*Assignment*
From the entries, filter out every line that lacks "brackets" and copy the rest.

(Items listed in a dataset)
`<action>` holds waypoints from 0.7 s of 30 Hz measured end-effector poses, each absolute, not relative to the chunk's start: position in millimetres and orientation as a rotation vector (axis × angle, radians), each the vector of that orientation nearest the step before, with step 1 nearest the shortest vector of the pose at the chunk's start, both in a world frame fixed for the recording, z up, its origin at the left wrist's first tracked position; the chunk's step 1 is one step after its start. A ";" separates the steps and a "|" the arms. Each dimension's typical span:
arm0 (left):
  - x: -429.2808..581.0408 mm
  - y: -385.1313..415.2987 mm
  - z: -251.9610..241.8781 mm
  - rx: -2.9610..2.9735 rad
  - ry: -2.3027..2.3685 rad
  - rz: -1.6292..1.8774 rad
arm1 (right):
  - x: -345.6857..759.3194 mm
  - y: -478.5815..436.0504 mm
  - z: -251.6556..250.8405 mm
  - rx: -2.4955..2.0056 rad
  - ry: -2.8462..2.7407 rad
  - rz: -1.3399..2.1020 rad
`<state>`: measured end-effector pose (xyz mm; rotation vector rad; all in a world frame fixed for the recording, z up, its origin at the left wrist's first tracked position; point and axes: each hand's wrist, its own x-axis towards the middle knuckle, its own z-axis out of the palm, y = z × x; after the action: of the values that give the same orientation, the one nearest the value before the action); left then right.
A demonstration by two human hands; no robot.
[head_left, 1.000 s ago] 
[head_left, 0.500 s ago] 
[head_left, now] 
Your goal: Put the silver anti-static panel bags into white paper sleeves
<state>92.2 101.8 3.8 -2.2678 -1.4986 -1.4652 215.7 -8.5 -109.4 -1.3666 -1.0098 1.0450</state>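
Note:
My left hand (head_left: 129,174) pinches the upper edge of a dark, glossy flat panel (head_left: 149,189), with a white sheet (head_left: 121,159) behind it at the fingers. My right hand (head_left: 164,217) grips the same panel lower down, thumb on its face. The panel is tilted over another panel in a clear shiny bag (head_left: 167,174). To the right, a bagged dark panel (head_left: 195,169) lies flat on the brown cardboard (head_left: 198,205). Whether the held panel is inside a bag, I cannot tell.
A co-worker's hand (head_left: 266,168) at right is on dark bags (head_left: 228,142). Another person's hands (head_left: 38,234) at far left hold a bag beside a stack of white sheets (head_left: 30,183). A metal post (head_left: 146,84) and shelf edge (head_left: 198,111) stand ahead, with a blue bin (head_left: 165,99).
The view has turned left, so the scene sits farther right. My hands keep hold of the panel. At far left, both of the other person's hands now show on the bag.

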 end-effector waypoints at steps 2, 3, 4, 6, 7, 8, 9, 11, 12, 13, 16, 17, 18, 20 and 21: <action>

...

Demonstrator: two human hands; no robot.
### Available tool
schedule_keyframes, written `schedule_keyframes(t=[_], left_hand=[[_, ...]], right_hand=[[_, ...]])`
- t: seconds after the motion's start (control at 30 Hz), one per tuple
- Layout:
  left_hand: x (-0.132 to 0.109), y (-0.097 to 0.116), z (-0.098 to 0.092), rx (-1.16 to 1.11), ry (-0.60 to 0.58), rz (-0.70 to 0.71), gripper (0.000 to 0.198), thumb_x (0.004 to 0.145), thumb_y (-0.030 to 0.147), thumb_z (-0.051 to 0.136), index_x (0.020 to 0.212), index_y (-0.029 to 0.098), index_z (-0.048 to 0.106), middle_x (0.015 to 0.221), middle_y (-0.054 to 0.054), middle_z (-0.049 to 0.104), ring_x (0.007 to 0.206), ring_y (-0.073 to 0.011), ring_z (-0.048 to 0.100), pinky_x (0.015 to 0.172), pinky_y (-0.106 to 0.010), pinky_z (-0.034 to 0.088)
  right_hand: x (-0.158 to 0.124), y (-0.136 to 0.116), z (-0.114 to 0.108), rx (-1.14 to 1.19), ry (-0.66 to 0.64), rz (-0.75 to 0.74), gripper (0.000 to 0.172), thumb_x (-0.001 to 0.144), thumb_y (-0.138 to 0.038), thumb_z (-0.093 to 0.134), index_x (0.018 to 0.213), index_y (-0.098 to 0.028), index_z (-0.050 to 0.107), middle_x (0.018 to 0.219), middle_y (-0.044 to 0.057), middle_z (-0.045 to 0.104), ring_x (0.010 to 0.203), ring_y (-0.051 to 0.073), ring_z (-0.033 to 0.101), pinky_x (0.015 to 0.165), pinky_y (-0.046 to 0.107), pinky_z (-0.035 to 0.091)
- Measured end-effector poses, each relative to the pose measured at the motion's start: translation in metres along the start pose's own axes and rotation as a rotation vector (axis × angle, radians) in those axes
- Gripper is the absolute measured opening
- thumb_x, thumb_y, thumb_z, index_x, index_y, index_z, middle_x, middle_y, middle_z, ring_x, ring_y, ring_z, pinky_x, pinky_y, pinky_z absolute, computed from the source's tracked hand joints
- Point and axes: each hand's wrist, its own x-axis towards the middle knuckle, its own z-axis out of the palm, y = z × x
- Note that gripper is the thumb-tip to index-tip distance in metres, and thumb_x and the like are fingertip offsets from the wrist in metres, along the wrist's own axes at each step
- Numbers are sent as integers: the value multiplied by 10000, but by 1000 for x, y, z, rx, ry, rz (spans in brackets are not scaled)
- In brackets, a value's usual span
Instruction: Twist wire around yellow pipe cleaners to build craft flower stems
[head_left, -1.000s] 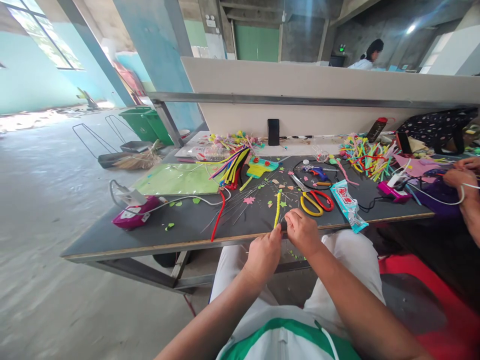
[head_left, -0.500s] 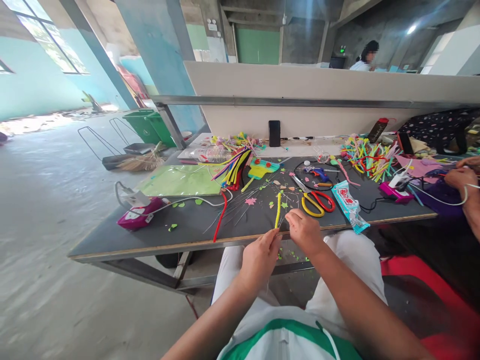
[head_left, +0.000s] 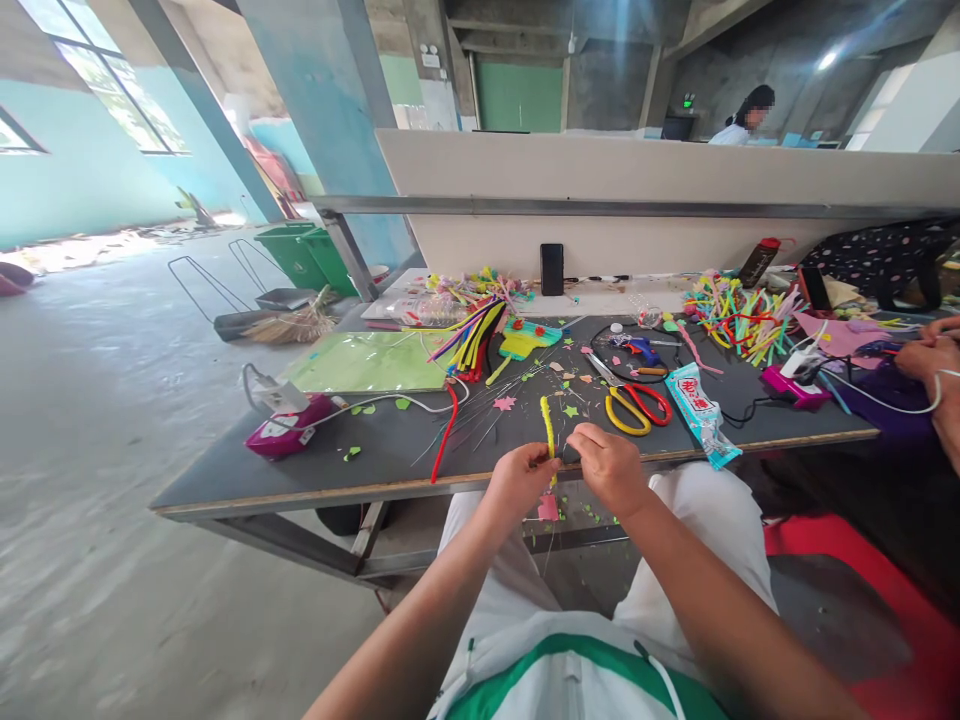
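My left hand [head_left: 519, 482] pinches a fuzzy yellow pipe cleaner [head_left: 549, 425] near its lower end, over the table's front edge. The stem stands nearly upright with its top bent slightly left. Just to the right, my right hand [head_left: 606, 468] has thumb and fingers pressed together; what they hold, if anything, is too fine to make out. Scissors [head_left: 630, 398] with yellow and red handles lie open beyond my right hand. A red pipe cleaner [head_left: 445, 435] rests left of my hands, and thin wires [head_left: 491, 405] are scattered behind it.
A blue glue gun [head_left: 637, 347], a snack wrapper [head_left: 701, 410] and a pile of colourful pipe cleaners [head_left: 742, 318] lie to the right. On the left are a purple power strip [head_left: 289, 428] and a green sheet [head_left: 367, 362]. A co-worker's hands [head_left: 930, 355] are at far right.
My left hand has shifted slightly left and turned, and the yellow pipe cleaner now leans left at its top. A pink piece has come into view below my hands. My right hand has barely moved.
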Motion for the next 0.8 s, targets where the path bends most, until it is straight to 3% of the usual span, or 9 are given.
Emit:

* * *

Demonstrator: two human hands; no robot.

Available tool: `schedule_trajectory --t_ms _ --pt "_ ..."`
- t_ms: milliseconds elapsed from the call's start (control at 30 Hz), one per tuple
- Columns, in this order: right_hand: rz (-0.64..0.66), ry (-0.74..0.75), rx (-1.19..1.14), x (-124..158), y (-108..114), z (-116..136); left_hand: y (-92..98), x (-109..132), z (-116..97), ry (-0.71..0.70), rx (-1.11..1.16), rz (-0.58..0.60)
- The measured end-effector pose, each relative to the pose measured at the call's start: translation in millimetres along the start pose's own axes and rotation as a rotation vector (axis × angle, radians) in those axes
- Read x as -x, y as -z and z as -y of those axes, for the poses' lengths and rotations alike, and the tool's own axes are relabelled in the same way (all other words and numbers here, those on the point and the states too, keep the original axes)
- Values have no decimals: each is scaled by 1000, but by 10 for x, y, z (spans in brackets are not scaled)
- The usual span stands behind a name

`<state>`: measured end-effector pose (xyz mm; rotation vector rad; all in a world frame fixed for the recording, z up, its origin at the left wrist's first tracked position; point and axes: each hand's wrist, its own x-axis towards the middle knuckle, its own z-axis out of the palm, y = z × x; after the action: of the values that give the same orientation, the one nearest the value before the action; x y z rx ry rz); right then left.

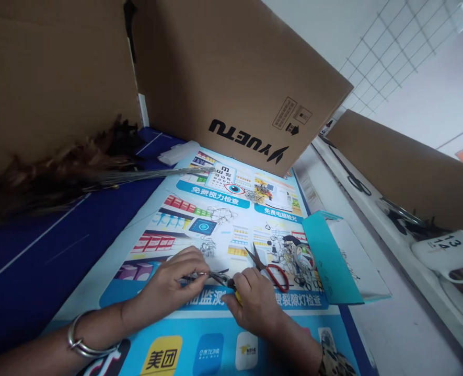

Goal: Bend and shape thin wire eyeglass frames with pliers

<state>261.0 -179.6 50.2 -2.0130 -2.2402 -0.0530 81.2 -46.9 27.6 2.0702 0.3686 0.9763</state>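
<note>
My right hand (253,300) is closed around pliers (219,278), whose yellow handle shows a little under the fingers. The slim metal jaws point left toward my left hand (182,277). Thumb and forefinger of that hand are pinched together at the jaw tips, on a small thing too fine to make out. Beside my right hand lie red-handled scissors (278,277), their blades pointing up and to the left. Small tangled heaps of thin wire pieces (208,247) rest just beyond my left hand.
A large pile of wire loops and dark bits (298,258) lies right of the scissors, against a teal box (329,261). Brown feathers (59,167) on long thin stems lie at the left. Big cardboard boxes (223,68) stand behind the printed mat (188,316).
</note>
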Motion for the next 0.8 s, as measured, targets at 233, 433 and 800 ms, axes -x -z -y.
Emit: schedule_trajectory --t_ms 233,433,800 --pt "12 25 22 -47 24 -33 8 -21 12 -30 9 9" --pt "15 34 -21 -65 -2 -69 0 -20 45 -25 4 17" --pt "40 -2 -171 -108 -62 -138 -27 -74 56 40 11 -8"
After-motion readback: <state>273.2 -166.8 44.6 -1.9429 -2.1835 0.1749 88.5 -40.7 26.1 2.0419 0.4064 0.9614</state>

*Task answer*
- Numbers are sent as integers: the value multiplied by 10000, but by 1000 for x, y, z, rx, ry, rz (spans in brackets are not scaled)
- In brackets, a value's usual span
- Values have no decimals: each is scaled by 1000, but by 10 for x, y, z (spans in brackets are not scaled)

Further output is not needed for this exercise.